Fear Street Part 2: 1978
It was last week when I had reviewed Part one of the Fear Street Trilogy, a classic slasher horror that had nicely setup for Part Two. And come this weekend, Part Two is here and I have just finished watching Fear Street Part 2 – 1978 on Netflix. While the concluding finale is out next weekend, does part 2 manage to impress, lets find out.
Story & Screenplay
Fear Street Part Two – 1978 takes off from the exact same point where Part One had ended wherein Deena and her Brother look to uncover the secret of the killings in Shadyville. This time the action shifts to 1978 where such killings had occurred at a camp. While Part One had certain elements that were new, this one is in more of a traditional space as far the the slasher horror is concerned as the killings take place over a single night at a camp. The screenplay, as opposed to part one which was fast paced, is actually a slow burner. It takes time to build right through the first hour. It is at this point that many might find the drama boring or drab and might get disconnected as almost nothing major happens in the first 35 minutes. But I recommend you stick through this period as you will be rewarded with gore in the second hour. The second hour picks up pace and almost doesn’t allow you to breathe. It is literally edge of the seat stuff with many people being mercilessly bump off, all this culminating into a cliffhanger which makes my excitement for the concluding part sky high. The twist is something that I did not see coming. All in all a more traditional yet an equally effective screenplay.
Dialogues, Music & Direction
The dialogues here are routine as the case with part one. The BGM definitely creates an atmosphere of tension. The action sequences in the second hour are brutal and expertly executed, highly satisfying for fans of the genre. Director Leigh Janiak has yet again done a phenomenal job. She displays quite a range in her second outing, it seems she really knows the genre and the pulse of the audience well.

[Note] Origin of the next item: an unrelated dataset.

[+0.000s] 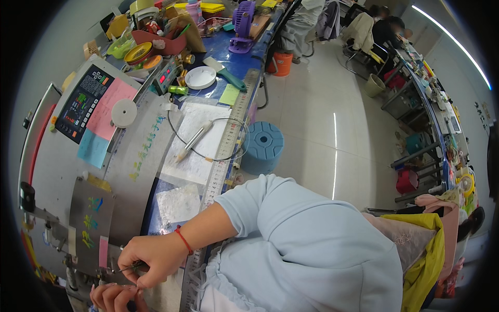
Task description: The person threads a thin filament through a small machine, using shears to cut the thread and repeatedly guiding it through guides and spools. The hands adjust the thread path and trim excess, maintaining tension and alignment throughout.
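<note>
My right hand (156,257), a red cord bracelet (183,239) at its wrist, is closed around a small dark metal hand tool (134,266). Its thin tip points left; whether it is scissors or tweezers I cannot tell. Just below, at the bottom edge, my left hand (117,298) has its fingers curled. The fingertips of both hands meet; anything pinched there is too small to see. Both hands are at the front of a grey metal machine (50,152), beside a steel plate (91,226) bearing coloured handwriting.
A long steel ruler (226,148) runs along the table edge. White paper (199,163) bears a silver pen-like tool (195,141) and looped cable (175,134). Beyond are a green-handled scraper (230,78), white lid (200,77) and purple fan (242,27). A blue stool (263,146) stands beside the table.
</note>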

The performances are quite good. McCabe Slye as Tommy is teriifyingly good. Sadie Sink is excellent as Ziggy and probably one character that has a pretty good character arc. Emily Rudd as Cindy looks so pretty and has done a smashing job. Ryan Simpkins as Alice has done a phenomenal job as well. All other actors are pretty good as well.
Fear Street Part 2 – 1978 is yet another winner in the slasher horror genre. As things stand, they are interesting where the concluding part is keenly awaited. Available on Netflix.